- Exercise
Everything from the line containing "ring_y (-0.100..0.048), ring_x" through the line containing "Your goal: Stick" should be repeated exactly, and nothing else from the data.

○ ○ ○

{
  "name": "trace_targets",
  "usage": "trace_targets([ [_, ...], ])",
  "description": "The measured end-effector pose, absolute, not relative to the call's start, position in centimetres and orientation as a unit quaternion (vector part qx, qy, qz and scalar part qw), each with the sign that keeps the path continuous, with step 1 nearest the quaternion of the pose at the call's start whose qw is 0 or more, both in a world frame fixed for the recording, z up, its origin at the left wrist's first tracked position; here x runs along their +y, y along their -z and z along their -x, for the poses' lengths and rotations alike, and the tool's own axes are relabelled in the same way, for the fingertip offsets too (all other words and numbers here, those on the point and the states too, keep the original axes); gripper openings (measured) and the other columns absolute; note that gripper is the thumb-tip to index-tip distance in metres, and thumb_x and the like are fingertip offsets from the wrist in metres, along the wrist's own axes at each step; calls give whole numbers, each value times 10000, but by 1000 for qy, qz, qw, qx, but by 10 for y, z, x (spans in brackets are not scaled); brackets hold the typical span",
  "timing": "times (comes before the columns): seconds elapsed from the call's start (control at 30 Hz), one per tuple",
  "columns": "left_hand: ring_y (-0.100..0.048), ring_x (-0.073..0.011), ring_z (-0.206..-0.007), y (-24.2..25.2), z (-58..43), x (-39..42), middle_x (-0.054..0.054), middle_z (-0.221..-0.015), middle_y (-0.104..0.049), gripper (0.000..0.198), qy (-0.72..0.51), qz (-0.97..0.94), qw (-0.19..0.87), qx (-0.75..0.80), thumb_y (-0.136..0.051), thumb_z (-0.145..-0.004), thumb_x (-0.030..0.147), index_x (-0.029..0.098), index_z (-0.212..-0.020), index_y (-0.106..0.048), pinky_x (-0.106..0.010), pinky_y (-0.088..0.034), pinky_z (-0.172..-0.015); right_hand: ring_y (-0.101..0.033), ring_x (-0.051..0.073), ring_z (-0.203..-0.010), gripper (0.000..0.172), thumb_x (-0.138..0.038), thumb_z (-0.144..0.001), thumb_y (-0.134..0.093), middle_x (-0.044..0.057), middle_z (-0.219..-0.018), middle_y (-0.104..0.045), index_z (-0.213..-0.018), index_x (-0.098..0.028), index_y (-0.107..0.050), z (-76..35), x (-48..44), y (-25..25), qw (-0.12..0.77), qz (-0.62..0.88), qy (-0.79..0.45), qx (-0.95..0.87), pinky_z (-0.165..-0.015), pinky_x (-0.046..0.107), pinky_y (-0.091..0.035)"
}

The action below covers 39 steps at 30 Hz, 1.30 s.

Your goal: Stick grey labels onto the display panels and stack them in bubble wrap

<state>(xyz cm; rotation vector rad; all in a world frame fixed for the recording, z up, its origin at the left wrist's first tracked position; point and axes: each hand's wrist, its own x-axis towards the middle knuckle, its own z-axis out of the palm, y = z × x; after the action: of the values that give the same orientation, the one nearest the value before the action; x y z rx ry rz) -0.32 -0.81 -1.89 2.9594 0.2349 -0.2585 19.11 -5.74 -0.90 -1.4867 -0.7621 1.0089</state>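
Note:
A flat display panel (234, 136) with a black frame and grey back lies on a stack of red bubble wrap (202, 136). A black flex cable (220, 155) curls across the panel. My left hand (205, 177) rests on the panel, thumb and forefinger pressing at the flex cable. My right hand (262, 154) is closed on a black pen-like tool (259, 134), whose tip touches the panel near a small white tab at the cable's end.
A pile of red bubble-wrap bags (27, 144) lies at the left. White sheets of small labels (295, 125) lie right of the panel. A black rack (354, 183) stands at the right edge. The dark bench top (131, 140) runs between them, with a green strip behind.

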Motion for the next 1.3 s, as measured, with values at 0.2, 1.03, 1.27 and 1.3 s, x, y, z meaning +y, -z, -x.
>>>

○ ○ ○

- Exercise output
  "columns": "left_hand: ring_y (-0.100..0.048), ring_x (-0.073..0.011), ring_z (-0.206..-0.007), y (-24.2..25.2), z (-58..43), x (-39..42), middle_x (-0.054..0.054), middle_z (-0.221..-0.015), middle_y (-0.104..0.049), gripper (0.000..0.198), qy (-0.72..0.51), qz (-0.97..0.94), qw (-0.19..0.87), qx (-0.75..0.80), thumb_y (-0.136..0.051), thumb_z (-0.145..-0.004), thumb_x (-0.030..0.147), index_x (-0.029..0.098), index_z (-0.212..-0.020), index_y (-0.106..0.048), pinky_x (-0.106..0.010), pinky_y (-0.088..0.034), pinky_z (-0.172..-0.015); right_hand: ring_y (-0.101..0.033), ring_x (-0.051..0.073), ring_z (-0.203..-0.010), gripper (0.000..0.172), thumb_x (-0.138..0.038), thumb_z (-0.144..0.001), thumb_y (-0.134..0.093), middle_x (-0.044..0.057), middle_z (-0.219..-0.018), middle_y (-0.104..0.045), index_z (-0.213..-0.018), index_x (-0.098..0.028), index_y (-0.107..0.050), z (-76..35), x (-48..44), y (-25..25), qw (-0.12..0.77), qz (-0.62..0.88), qy (-0.79..0.45), qx (-0.95..0.87), pinky_z (-0.165..-0.015), pinky_x (-0.046..0.107), pinky_y (-0.091..0.035)"
}

The action below covers 39 steps at 30 Hz, 1.30 s.

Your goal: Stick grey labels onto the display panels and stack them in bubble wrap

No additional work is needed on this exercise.